Return only those lines of the listing that hold the word "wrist".

-- Dataset content follows --

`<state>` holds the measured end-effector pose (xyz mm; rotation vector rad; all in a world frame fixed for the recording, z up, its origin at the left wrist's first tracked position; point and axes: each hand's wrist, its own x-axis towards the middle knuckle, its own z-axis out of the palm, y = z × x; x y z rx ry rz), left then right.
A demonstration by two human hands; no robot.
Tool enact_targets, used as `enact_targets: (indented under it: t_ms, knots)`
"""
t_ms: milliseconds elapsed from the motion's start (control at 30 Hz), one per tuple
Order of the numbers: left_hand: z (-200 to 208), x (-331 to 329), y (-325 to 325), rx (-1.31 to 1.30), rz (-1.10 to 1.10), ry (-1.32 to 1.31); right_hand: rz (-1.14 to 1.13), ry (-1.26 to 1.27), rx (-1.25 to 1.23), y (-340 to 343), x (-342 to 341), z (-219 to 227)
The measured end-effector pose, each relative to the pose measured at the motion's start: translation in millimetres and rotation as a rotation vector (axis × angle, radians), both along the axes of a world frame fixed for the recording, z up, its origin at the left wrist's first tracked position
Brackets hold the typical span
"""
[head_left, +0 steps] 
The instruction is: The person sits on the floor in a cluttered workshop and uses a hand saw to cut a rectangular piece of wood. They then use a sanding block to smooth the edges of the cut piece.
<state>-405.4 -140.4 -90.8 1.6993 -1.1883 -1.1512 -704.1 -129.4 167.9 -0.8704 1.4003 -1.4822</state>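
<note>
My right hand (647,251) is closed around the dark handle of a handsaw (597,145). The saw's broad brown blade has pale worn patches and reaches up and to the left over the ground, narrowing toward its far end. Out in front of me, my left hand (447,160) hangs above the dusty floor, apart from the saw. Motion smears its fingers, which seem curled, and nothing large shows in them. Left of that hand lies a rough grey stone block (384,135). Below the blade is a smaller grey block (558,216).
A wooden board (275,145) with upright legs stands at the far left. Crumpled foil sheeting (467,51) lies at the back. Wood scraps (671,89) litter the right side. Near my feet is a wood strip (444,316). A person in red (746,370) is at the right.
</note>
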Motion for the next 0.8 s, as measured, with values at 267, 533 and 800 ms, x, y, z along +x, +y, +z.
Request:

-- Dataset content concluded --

== Answer for the task ==
`<state>` holds the measured end-effector pose (xyz mm; rotation vector rad; all in a world frame fixed for the recording, z up, its origin at the left wrist's first tracked position; point and axes: each hand's wrist, its own x-axis towards the middle knuckle, its own z-axis out of the palm, y = z × x; x y z rx ry rz), left then right.
The measured end-effector pose, each relative to the pose measured at the motion's start: translation in millimetres and rotation as a rotation vector (axis × angle, radians), both along the axes of a world frame fixed for the recording, z up, its origin at the left wrist's first tracked position

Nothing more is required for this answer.